Australia on Friday pilloried China’s failure to denounce the Russian invasion of Ukraine, as well as Beijing’s “unacceptable” decision to ease restrictions on a key Russian export in the face of Western sanctions.
Prime Minister Scott Morrison said the world must unite to condemn Russia, voicing particular concern “at the lack of a strong response from China”.
Beijing announced Thursday that it would import more Russian wheat, in stark contrast to Western countries rolling out sanctions on the Kremlin and its allies.
“You don’t go to throw a lifeline to Russia in the middle of a period when they are invading another country. That is simply unacceptable,” Morrison said.

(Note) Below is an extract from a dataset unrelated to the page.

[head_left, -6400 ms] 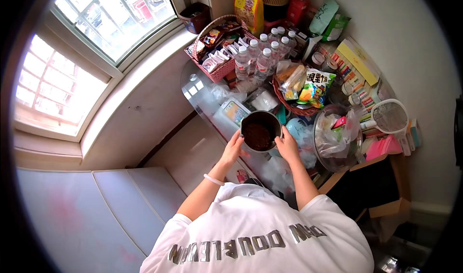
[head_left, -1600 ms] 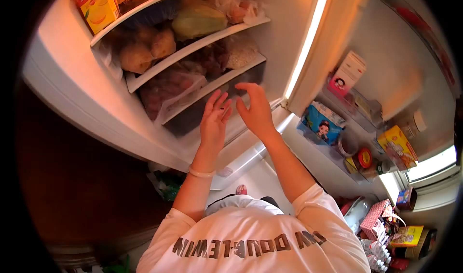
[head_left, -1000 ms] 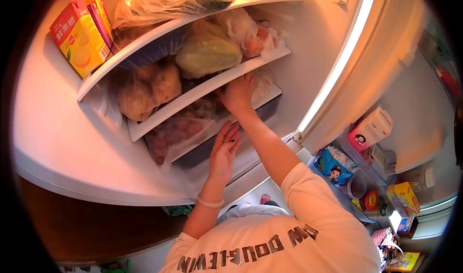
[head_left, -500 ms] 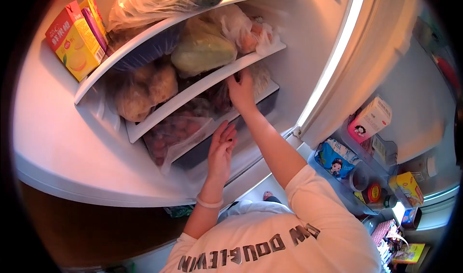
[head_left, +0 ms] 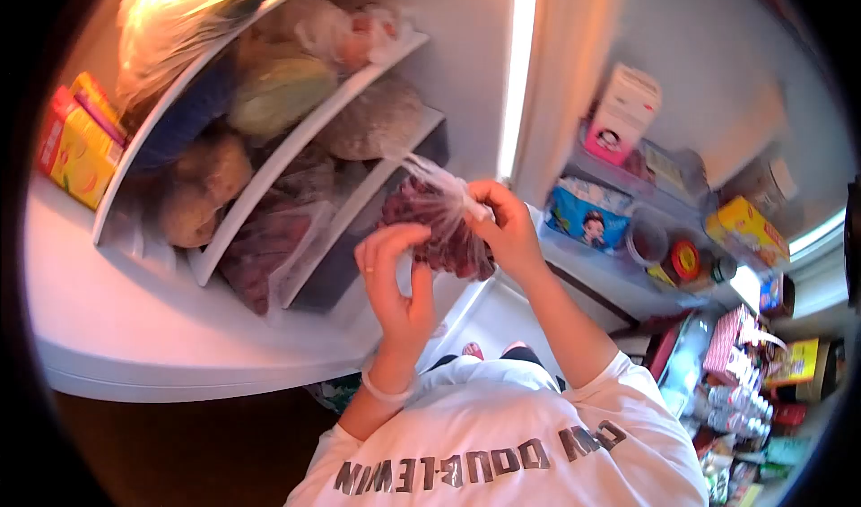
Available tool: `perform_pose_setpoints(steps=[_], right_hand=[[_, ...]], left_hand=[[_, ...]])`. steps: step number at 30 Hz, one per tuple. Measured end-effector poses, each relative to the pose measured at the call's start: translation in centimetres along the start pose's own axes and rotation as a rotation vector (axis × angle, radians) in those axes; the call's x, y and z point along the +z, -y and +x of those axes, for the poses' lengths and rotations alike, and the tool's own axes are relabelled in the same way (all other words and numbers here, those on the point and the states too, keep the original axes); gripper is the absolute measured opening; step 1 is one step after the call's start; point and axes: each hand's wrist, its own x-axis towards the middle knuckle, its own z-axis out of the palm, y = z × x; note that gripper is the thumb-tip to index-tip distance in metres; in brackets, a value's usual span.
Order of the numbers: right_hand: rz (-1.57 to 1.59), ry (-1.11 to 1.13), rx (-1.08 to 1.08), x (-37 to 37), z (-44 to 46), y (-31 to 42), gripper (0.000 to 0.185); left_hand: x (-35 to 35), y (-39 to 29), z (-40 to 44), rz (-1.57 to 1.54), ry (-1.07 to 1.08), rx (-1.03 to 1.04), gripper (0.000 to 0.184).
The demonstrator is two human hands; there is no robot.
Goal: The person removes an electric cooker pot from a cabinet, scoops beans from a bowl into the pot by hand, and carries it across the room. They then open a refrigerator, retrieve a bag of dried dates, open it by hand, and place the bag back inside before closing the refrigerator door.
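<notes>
In front of the fridge, my right hand [head_left: 508,229] pinches the gathered neck of a clear plastic bag [head_left: 439,229], which hangs below it. Dark red, small pieces, possibly dried dates, fill the bag. My left hand [head_left: 396,278] is at the bag's left side, its fingers curved and thumb apart. Its fingertips overlap the bag in view; whether they touch it I cannot tell. Behind, on the low shelf, lie another bag of dark red pieces [head_left: 265,247] and a bag of pale brownish contents [head_left: 372,117].
Fridge shelves [head_left: 296,144] on the left hold a bagged green vegetable [head_left: 282,95] and bagged round brown items [head_left: 202,184]. Juice boxes [head_left: 81,153] stand at far left. The open door's racks on the right hold a pink-white carton [head_left: 623,112] and a blue packet [head_left: 587,216].
My right hand has come out of the low shelf, bringing the bag of dark red pieces toward me. My left hand has moved beside that bag. The view has swung right.
</notes>
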Motion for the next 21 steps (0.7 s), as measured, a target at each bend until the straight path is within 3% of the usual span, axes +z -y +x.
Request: perform_pose_setpoints(steps=[4,7,8,11,12,17,20,21], right_hand=[[-0.062,-0.041,0.035,-3.7,-7.2,1.3,0.016],[-0.104,-0.095,0.087,-5.9,-12.7,3.7,0.020],[-0.154,-0.122,0.064,-6.5,-14.4,4.1,0.020],[-0.242,-0.225,0.089,-9.4,-20.4,5.8,0.023],[-0.256,-0.269,0.095,-10.0,-22.4,6.5,0.023],[-0.441,-0.442,0.021,-14.0,-33.8,9.3,0.021],[-0.180,-0.638,0.178,-14.1,-40.6,11.3,0.018],[-0.222,-0.669,0.156,-14.4,-42.8,11.5,0.017]], left_hand=[[2.7,-0.7,-1.0,0.064,0.235,-0.044,0.017],[5.7,-1.6,-3.6,-0.255,0.469,-0.071,0.016],[6.7,-2.9,-4.8,-0.508,0.519,-0.197,0.014],[9.8,-3.7,-9.9,-0.758,0.654,-0.250,0.014],[10.7,-5.5,-10.0,-0.662,0.719,-0.050,0.014],[13.8,-14.3,-15.7,-0.912,1.083,-0.282,0.017],[15.7,-17.1,-21.5,-1.053,1.215,-0.483,0.014],[16.1,-18.3,-23.2,-1.104,1.219,-0.528,0.014]])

Russia produces around a quarter of the world’s wheat, according to UN data, a trade worth billions of US dollars a year.
Ukraine produces a further 10 percent of world supply and there are concerns that war and sanctions will strangle production and fuel already high food prices globally.
China had previously only allowed wheat imports from a handful of areas in Russia, citing disease concerns.
The deal announced by China’s General Administration of Customs on Thursday, which was reportedly agreed when Russian President Vladimir Putin visited Beijing in February, allows for imports from more regions.
We need to learn…
Just look how the US ‘supports’ Ukraine in a conflict with Russia…
*Will the US also stand back from Australia if in conflict with China?
‘China accused of undermining sanctions against Russia for its invasion of Ukraine’ – ABC News https://t.co/gncaGvG4EN
— Peter Cronau (@PeterCronau) February 25, 2022
China has urged dialogue and expressed sympathy for what it calls the Kremlin’s “reasonable” security concerns around Ukraine.
Western powers on the other hand have denounced Putin’s actions wholesale — sanctioning banks, oligarchs and government officials.
India — a major purchaser of Russian weapons — has also so far refrained from condemning Moscow’s actions, but Morrison did not mention New Delhi.
China and Australia’s deteriorating ties
Relations between China and Australia are at their lowest ebb in a generation.
The two sides have engaged in rhetorical tit-for-tat denunciations and Beijing has placed extensive trade sanctions on Australian goods — though Australian wheat has so far avoided the chopping block.
Morrison has put China and national security firmly at the centre of his campaign for re-election in a vote expected this May.
The conservative leader trails in the polls to the opposition centre-left Labor Party, led by Anthony Albanese.